■ **EXERCISE AIM**
Return the data. Every word must match.
PROVIDED RECORDS START
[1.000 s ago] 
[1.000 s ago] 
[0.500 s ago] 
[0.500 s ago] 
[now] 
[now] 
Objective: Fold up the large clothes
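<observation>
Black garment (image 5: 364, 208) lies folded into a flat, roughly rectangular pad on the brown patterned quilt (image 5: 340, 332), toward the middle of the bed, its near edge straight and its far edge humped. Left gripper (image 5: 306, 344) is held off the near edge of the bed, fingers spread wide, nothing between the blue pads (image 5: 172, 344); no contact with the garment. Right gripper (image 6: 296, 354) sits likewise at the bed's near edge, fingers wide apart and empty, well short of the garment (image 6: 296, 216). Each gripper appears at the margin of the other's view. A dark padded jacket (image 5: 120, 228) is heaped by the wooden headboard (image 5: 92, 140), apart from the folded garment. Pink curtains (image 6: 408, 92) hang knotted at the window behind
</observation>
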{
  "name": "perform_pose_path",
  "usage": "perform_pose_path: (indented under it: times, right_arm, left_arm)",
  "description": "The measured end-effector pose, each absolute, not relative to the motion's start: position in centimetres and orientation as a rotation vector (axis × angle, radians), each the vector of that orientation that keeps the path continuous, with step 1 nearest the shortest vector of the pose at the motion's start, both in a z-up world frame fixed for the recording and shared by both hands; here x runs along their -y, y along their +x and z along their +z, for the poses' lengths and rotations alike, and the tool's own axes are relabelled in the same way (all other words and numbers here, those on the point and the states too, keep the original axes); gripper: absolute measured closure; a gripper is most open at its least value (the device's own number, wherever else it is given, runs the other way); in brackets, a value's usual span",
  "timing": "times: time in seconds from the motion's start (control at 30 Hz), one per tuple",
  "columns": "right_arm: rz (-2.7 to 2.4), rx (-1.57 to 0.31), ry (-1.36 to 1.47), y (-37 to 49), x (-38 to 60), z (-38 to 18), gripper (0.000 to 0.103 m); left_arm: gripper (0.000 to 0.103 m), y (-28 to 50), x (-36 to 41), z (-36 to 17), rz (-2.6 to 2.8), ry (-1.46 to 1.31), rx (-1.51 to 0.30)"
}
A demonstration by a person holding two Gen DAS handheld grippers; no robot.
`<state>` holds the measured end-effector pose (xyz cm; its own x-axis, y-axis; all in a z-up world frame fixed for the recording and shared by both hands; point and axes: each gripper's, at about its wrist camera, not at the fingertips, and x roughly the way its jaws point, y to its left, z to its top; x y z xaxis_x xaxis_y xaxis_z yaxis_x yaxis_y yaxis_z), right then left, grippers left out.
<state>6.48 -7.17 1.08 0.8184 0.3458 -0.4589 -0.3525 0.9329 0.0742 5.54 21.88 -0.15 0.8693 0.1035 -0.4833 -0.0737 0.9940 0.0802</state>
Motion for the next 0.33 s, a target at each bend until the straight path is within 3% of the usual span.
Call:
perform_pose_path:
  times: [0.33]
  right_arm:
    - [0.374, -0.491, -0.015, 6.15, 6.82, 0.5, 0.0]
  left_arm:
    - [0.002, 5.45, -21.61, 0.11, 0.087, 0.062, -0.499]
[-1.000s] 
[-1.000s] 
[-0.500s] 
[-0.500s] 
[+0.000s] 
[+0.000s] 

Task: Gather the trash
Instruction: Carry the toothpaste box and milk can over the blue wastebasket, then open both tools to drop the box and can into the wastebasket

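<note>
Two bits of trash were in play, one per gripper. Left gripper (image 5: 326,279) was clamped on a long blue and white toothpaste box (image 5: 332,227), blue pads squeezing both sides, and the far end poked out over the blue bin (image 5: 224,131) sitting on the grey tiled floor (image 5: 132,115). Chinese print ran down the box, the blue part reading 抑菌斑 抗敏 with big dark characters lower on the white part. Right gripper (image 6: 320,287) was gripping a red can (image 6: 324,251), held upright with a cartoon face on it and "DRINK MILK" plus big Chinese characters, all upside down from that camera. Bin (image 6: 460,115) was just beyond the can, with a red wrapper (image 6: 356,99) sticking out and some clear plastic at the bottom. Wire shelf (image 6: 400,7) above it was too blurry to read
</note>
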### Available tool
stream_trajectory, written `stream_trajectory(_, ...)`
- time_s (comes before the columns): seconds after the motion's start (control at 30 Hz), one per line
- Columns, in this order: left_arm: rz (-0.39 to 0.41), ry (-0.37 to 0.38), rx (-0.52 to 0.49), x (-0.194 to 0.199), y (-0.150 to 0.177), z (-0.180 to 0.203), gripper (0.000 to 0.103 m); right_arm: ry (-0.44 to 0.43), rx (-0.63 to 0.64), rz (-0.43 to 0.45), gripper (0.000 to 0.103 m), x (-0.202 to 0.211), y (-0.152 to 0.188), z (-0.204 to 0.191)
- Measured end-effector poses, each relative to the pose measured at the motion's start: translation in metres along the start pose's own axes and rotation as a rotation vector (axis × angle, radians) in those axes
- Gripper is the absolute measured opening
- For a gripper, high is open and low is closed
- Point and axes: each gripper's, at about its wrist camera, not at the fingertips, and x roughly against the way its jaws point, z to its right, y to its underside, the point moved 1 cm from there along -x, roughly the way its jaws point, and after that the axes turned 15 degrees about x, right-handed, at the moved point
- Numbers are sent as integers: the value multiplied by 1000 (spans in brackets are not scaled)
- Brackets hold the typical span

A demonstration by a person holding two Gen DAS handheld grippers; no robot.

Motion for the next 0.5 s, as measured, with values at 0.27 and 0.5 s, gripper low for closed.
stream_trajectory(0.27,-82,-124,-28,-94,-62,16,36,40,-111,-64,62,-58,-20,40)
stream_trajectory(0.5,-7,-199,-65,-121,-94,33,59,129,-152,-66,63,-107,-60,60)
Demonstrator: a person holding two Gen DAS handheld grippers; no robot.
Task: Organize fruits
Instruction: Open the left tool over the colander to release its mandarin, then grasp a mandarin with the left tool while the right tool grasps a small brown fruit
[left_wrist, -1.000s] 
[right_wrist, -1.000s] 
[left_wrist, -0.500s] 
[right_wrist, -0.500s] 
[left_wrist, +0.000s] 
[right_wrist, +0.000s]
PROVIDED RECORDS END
■ **PROBLEM SOLUTION**
[1.000 s ago] 
[1.000 s ago] 
[0.500 s ago] 
[0.500 s ago] 
[now] 
[now] 
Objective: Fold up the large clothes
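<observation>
Black garment (image 5: 364, 208) lies folded into a flat, roughly rectangular pad on the brown patterned quilt (image 5: 340, 332), toward the middle of the bed, its near edge straight and its far edge humped. Left gripper (image 5: 306, 344) is held off the near edge of the bed, fingers spread wide, nothing between the blue pads (image 5: 172, 344); no contact with the garment. Right gripper (image 6: 296, 354) sits likewise at the bed's near edge, fingers wide apart and empty, well short of the garment (image 6: 296, 216). Each gripper appears at the margin of the other's view. A dark padded jacket (image 5: 120, 228) is heaped by the wooden headboard (image 5: 92, 140), apart from the folded garment. Pink curtains (image 6: 408, 92) hang knotted at the window behind
</observation>
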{
  "name": "perform_pose_path",
  "usage": "perform_pose_path: (indented under it: times, right_arm, left_arm)",
  "description": "The measured end-effector pose, each absolute, not relative to the motion's start: position in centimetres and orientation as a rotation vector (axis × angle, radians), each the vector of that orientation that keeps the path continuous, with step 1 nearest the shortest vector of the pose at the motion's start, both in a z-up world frame fixed for the recording and shared by both hands; here x runs along their -y, y along their +x and z along their +z, for the poses' lengths and rotations alike, and the tool's own axes are relabelled in the same way (all other words and numbers here, those on the point and the states too, keep the original axes); gripper: absolute measured closure; a gripper is most open at its least value (the device's own number, wherever else it is given, runs the other way); in brackets, a value's usual span",
  "timing": "times: time in seconds from the motion's start (control at 30 Hz), one per tuple",
  "columns": "right_arm: rz (-2.7 to 2.4), rx (-1.57 to 0.31), ry (-1.36 to 1.47), y (-37 to 49), x (-38 to 60), z (-38 to 18), gripper (0.000 to 0.103 m); left_arm: gripper (0.000 to 0.103 m), y (-28 to 50), x (-36 to 41), z (-36 to 17), rz (-2.6 to 2.8), ry (-1.46 to 1.31), rx (-1.51 to 0.30)"
}
A demonstration by a person holding two Gen DAS handheld grippers; no robot.
`<state>` holds the measured end-effector pose (xyz cm; its own x-axis, y-axis; all in a z-up world frame fixed for the recording and shared by both hands; point and axes: each gripper's, at about its wrist camera, not at the fingertips, and x roughly the way its jaws point, y to its left, z to its top; x y z xaxis_x xaxis_y xaxis_z yaxis_x yaxis_y yaxis_z), right then left, grippers left out.
<state>6.48 -7.17 1.08 0.8184 0.3458 -0.4589 -0.3525 0.9329 0.0742 5.54 21.88 -0.15 0.8693 0.1035 -0.4833 -0.0737 0.9940 0.0802</state>
Motion for the next 0.33 s, a target at each bend until the straight path is within 3% of the usual span.
Call:
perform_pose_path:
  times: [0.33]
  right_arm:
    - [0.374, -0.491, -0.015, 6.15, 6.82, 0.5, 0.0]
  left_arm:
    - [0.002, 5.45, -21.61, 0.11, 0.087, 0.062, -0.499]
[-1.000s] 
[-1.000s] 
[-0.500s] 
[-0.500s] 
[+0.000s] 
[+0.000s] 

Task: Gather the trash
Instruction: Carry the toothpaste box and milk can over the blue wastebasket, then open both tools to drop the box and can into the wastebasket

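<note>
Two bits of trash were in play, one per gripper. Left gripper (image 5: 326,279) was clamped on a long blue and white toothpaste box (image 5: 332,227), blue pads squeezing both sides, and the far end poked out over the blue bin (image 5: 224,131) sitting on the grey tiled floor (image 5: 132,115). Chinese print ran down the box, the blue part reading 抑菌斑 抗敏 with big dark characters lower on the white part. Right gripper (image 6: 320,287) was gripping a red can (image 6: 324,251), held upright with a cartoon face on it and "DRINK MILK" plus big Chinese characters, all upside down from that camera. Bin (image 6: 460,115) was just beyond the can, with a red wrapper (image 6: 356,99) sticking out and some clear plastic at the bottom. Wire shelf (image 6: 400,7) above it was too blurry to read
</note>
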### Available tool
stream_trajectory, written `stream_trajectory(_, ...)`
- time_s (comes before the columns): seconds after the motion's start (control at 30 Hz), one per line
- Columns, in this order: left_arm: rz (-0.39 to 0.41), ry (-0.37 to 0.38), rx (-0.52 to 0.49), x (-0.194 to 0.199), y (-0.150 to 0.177), z (-0.180 to 0.203), gripper (0.000 to 0.103 m); right_arm: ry (-0.44 to 0.43), rx (-0.63 to 0.64), rz (-0.43 to 0.45), gripper (0.000 to 0.103 m), x (-0.202 to 0.211), y (-0.152 to 0.188), z (-0.204 to 0.191)
- Measured end-effector poses, each relative to the pose measured at the motion's start: translation in metres along the start pose's own axes and rotation as a rotation vector (axis × angle, radians) in those axes
- Gripper is the absolute measured opening
- For a gripper, high is open and low is closed
- Point and axes: each gripper's, at about its wrist camera, not at the fingertips, and x roughly against the way its jaws point, z to its right, y to its underside, the point moved 1 cm from there along -x, roughly the way its jaws point, and after that the axes turned 15 degrees about x, right-handed, at the moved point
- Numbers are sent as integers: the value multiplied by 1000 (spans in brackets are not scaled)
- Brackets hold the typical span

A demonstration by a person holding two Gen DAS handheld grippers; no robot.

Motion for the next 0.5 s, as measured, with values at 0.27 and 0.5 s, gripper low for closed.
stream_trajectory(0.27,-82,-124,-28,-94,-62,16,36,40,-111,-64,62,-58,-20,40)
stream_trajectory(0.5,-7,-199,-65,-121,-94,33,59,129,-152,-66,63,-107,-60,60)
Demonstrator: a person holding two Gen DAS handheld grippers; no robot.
Task: Organize fruits
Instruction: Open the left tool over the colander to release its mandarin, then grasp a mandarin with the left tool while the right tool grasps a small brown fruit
[left_wrist, -1.000s] 
[right_wrist, -1.000s] 
[left_wrist, -0.500s] 
[right_wrist, -0.500s] 
[left_wrist, +0.000s] 
[right_wrist, +0.000s]

This concludes the output.